▸ The problem
Lines in the listing below containing the string "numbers" are to be identified and copied.

▸ Raw data
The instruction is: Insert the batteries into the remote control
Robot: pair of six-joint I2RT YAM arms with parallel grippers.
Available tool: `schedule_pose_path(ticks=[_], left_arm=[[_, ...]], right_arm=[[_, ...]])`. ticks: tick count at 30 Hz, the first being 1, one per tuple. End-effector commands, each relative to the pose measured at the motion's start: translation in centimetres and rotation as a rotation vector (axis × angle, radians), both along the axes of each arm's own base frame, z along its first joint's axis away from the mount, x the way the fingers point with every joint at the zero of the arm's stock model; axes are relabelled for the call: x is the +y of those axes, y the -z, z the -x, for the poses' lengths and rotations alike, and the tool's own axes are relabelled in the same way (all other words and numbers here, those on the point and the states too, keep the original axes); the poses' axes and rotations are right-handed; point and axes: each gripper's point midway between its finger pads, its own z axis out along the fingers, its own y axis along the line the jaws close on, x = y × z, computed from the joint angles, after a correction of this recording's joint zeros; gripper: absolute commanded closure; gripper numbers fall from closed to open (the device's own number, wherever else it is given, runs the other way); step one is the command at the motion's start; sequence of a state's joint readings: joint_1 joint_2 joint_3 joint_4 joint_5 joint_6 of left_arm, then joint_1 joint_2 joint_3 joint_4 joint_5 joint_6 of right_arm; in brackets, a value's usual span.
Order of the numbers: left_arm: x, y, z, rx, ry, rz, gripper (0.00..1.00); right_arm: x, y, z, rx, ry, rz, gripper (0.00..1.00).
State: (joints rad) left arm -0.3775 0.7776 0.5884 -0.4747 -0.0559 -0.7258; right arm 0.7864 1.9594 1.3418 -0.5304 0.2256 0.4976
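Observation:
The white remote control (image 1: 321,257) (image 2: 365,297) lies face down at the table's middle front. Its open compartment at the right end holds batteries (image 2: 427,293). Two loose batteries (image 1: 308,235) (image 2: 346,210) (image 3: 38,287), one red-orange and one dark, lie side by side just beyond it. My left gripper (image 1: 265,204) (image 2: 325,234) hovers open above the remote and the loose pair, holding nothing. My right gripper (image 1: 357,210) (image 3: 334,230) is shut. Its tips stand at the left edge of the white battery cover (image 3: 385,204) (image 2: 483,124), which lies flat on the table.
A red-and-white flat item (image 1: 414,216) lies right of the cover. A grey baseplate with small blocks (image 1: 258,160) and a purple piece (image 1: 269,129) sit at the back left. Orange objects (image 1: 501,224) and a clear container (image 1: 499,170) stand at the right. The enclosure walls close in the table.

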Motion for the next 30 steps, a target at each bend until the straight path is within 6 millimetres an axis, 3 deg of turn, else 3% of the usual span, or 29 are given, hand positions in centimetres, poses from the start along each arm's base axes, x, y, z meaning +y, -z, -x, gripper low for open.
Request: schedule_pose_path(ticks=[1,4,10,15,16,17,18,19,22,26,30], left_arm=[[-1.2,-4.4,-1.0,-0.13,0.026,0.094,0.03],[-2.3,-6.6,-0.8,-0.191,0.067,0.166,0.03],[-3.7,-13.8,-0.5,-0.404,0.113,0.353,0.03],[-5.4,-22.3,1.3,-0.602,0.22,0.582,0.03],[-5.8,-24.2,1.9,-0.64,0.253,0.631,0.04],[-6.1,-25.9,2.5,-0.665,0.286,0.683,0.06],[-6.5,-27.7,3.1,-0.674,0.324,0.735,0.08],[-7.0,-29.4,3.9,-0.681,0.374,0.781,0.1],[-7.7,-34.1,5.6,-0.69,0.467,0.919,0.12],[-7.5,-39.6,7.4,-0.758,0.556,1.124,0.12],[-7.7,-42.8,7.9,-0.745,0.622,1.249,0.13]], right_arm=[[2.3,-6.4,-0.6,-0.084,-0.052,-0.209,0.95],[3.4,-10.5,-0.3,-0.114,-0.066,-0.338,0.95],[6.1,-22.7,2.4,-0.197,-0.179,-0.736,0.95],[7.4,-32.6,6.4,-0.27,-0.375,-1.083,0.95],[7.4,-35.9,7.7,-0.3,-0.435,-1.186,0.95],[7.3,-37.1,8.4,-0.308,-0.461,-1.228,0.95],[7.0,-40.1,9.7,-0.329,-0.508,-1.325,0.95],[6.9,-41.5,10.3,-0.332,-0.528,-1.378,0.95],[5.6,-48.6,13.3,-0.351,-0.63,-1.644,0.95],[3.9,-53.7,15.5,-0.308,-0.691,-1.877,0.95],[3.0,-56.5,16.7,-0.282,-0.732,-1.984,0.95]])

▸ Exercise result
Available tool: `schedule_pose_path(ticks=[_], left_arm=[[_, ...]], right_arm=[[_, ...]])`. ticks: tick count at 30 Hz, the first being 1, one per tuple. End-effector commands, each relative to the pose measured at the motion's start: translation in centimetres and rotation as a rotation vector (axis × angle, radians), both along the axes of each arm's own base frame, z along its first joint's axis away from the mount, x the way the fingers point with every joint at the zero of the arm's stock model; axes are relabelled for the call: x is the +y of those axes, y the -z, z the -x, for the poses' lengths and rotations alike, and the tool's own axes are relabelled in the same way (all other words and numbers here, those on the point and the states too, keep the original axes); the poses' axes and rotations are right-handed; point and axes: each gripper's point midway between its finger pads, its own z axis out along the fingers, its own y axis along the line the jaws close on, x = y × z, computed from the joint angles, after a correction of this recording's joint zeros; gripper: absolute commanded closure; gripper numbers fall from closed to open (the device's own number, wherever else it is given, runs the other way); step one is the command at the motion's start; sequence of a state's joint readings: joint_1 joint_2 joint_3 joint_4 joint_5 joint_6 of left_arm, then joint_1 joint_2 joint_3 joint_4 joint_5 joint_6 of right_arm; in brackets, a value's usual span.
Order of the numbers: left_arm: x, y, z, rx, ry, rz, gripper (0.00..1.00); right_arm: x, y, z, rx, ry, rz, gripper (0.00..1.00).

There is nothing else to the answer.